Data records
====================

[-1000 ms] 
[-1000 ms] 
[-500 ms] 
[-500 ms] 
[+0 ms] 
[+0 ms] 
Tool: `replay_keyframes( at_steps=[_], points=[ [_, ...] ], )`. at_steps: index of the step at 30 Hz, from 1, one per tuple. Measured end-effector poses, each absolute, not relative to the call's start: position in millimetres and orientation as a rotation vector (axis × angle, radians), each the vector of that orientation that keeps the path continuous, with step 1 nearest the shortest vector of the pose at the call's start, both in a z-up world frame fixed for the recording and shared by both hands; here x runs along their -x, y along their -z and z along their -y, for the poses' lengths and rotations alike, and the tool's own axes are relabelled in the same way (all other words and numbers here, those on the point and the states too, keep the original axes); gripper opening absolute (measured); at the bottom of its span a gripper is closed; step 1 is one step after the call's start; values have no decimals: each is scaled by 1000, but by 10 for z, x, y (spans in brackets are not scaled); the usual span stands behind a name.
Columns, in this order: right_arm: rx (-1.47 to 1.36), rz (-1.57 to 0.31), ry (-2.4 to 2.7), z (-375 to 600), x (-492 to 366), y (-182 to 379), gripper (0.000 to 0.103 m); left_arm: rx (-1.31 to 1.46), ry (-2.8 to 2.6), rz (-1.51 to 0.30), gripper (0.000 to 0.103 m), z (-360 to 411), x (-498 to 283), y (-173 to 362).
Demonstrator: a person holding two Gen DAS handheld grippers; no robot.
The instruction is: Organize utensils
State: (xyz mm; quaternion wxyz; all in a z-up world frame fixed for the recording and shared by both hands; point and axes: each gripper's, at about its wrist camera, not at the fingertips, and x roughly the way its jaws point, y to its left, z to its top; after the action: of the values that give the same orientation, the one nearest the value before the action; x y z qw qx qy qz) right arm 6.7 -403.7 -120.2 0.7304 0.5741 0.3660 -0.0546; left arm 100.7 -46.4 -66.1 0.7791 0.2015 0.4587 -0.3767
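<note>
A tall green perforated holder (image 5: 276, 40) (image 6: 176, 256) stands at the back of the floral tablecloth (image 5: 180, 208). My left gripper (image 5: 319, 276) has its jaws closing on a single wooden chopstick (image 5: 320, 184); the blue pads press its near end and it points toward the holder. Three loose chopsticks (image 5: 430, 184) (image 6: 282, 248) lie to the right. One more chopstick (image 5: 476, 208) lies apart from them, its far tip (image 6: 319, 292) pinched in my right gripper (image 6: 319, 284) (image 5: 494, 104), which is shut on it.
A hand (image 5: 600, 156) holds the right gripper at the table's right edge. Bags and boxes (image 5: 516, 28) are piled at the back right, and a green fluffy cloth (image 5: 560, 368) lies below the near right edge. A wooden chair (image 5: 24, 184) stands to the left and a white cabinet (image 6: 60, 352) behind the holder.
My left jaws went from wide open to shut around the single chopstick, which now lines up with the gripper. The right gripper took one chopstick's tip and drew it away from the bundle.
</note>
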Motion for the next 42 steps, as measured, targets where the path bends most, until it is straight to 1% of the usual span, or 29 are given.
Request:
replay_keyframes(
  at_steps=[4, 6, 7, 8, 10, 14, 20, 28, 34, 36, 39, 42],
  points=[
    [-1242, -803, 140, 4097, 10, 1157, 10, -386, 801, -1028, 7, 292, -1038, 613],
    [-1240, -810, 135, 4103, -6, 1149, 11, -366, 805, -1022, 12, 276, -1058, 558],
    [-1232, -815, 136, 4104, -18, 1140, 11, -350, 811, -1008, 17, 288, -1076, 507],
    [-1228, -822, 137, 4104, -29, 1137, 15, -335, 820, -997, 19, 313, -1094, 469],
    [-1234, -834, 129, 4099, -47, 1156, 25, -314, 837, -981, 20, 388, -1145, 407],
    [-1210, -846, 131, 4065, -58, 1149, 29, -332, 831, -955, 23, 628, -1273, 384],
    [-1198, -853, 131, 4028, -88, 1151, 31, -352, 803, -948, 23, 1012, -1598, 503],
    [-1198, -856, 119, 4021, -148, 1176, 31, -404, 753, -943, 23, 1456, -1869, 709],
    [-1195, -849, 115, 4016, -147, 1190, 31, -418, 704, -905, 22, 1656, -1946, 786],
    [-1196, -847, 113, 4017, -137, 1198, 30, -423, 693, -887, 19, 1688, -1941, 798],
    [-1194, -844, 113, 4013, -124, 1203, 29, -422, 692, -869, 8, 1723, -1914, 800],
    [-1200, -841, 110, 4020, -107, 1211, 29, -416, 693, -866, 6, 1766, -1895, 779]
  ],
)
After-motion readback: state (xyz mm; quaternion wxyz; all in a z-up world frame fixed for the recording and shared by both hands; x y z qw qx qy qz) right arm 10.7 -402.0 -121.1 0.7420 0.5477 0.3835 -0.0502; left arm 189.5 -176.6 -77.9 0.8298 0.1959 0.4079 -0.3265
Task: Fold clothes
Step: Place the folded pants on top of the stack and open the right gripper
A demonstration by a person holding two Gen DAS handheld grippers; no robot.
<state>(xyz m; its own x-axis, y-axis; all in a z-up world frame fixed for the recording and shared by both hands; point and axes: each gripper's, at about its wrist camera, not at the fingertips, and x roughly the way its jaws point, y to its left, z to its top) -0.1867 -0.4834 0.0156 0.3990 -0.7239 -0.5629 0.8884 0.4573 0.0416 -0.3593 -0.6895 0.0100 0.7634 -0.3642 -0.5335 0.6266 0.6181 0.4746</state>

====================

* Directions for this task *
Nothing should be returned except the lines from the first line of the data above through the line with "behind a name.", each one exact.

* Solution *
[-1000 ms] 
[-1000 ms] 
[-500 ms] 
[-500 ms] 
[+0 ms] 
[+0 ms] 
Tool: `replay_keyframes( at_steps=[_], points=[ [_, ...] ], )`. at_steps: index of the step at 30 Hz, from 1, one per tuple. Measured end-effector poses, each absolute, not relative to the call's start: position in millimetres and orientation as a rotation vector (axis × angle, radians), each the vector of that orientation that keeps the path continuous, with step 1 nearest the shortest vector of the pose at the call's start, both in a z-up world frame fixed for the recording and shared by both hands; here x runs along their -x, y along their -z and z along their -y, for the poses' lengths and rotations alike, and the tool's own axes are relabelled in the same way (all other words and numbers here, those on the point and the states too, keep the original axes); gripper opening absolute (measured); at the bottom of its span a gripper is closed; step 1 is one step after the call's start; values have no decimals: each is scaled by 1000, but by 10 for z, x, y (spans in brackets are not scaled); the usual span stands behind a name.

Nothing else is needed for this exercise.